Therapies aimed at changing patients' genes are poised for approval in the US and one has already reached the market in Europe, writes Erika Check Hayden at Nature News, but they come with a hefty price tag.
"Advances in science are presenting a social affordability question like never before," economist Mark Trusheim from the Massachusetts Institute of Technology tells her. "Do we want to convert the science into therapies that we actually would have to pay for?"
According to one estimate by Harvard Medical School's Stuart Orkin and Third Rock Ventures' Philip Reilly, who is also a co-founder of Bluebird Bio, gene therapy treatments could run as much as $1 million per patient. Ones approaching the approval stage in the US are aimed at treating hemophilia B, sickle-cell anemia, and cerebral adrenoleukodystrophy, Check Hayden says.
That's about what the one gene therapy treatment — for lipoprotein lipase deficiency — approved in Europe costs, she adds.
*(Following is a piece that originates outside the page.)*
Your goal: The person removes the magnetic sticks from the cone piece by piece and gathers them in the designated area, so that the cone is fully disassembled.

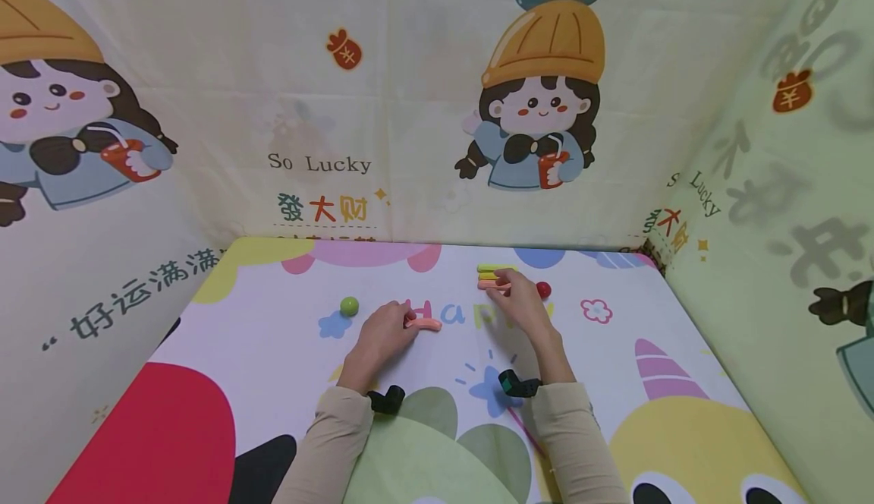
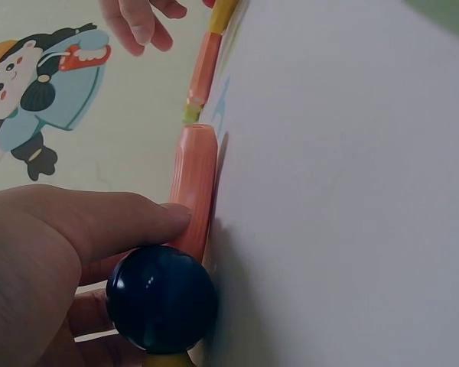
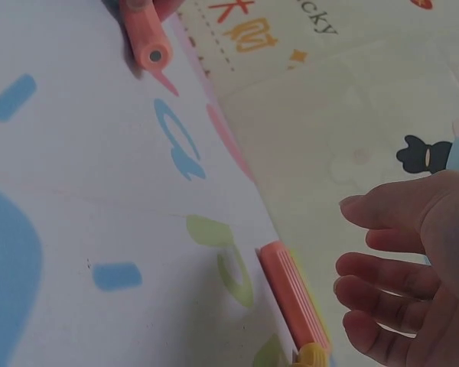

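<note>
My left hand point(image 1: 382, 337) pinches a salmon-pink, slightly curved magnetic rod point(image 1: 426, 324) just above the mat, the thumb along its side. Right by those fingers, the left wrist view shows a dark blue ball point(image 2: 162, 298) with a yellow piece point(image 2: 168, 359) under it; whether the ball is joined to the rod I cannot tell. At the back, my right hand point(image 1: 520, 303) hovers beside a row of rods: salmon-pink point(image 3: 291, 290), yellow point(image 1: 487, 276) and lime green point(image 1: 496, 268). Its fingers are loosely bent, apart from the rods and holding nothing.
Just right of the right hand lies a red ball point(image 1: 543, 290). A green ball point(image 1: 349, 307) sits left of the left hand. The printed mat point(image 1: 587, 352) meets a cloth wall point(image 1: 410, 109) behind, with another cloth side point(image 1: 765, 261) on the right.
</note>
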Motion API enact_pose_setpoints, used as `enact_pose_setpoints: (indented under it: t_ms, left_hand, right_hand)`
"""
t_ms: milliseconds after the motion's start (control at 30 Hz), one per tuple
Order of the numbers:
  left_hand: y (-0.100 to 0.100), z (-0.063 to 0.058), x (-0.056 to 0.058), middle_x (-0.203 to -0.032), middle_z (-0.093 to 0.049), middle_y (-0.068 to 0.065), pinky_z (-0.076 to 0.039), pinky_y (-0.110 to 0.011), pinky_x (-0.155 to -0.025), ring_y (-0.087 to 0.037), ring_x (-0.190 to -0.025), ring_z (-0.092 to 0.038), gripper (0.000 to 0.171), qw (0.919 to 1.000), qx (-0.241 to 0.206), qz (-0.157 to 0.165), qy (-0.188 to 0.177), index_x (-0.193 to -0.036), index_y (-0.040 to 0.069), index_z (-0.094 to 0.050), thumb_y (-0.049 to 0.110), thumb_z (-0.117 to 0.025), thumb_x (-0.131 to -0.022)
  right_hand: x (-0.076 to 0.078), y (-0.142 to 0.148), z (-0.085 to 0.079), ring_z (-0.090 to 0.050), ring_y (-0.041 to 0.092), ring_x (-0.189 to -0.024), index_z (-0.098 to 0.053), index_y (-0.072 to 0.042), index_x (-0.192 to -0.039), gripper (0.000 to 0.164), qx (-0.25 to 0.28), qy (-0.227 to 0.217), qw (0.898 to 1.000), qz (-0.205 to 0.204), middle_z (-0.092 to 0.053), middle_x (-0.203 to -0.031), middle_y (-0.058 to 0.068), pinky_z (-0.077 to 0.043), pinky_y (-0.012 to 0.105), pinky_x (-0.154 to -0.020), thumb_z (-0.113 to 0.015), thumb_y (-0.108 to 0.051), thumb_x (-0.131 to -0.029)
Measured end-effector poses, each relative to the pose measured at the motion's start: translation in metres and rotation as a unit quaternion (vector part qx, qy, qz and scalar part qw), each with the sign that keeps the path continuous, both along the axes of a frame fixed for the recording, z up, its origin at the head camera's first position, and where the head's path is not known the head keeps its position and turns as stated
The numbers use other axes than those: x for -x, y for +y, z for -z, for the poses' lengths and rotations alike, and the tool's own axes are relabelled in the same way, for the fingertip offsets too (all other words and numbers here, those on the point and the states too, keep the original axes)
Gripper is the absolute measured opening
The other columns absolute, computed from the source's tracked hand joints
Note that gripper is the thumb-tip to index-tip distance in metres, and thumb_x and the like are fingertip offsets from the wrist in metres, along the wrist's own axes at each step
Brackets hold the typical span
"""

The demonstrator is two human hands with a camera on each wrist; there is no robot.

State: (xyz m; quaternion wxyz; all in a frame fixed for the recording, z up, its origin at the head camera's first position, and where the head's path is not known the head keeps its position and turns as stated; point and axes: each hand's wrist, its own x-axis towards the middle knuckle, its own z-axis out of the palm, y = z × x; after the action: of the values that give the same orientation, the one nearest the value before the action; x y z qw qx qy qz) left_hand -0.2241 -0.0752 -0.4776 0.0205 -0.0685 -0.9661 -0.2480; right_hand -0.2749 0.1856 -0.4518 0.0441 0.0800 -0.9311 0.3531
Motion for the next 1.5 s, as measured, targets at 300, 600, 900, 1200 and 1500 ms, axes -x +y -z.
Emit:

So far, she notes that there's been just one patient who has taken it. That low uptake, she notes, has been attributed to both the cost and to doubts about that drug's efficacy.
For pricey drugs already on the market, Check Hayden writes that some insurers and drug companies have negotiated linking payments to how well the drug works. Such a scenario works best if there is more than one treatment option, but for some of these diseases, there's only one player and less motivation for the drug developer to negotiate, she adds.
But for some things, people might just pay. "Let's say that a gene therapy that really made a world of difference in the life of a small child should cost a million dollars for one event," Reilly says. "I can think of many things in medicine that cost that much or more, and we don't think twice about that."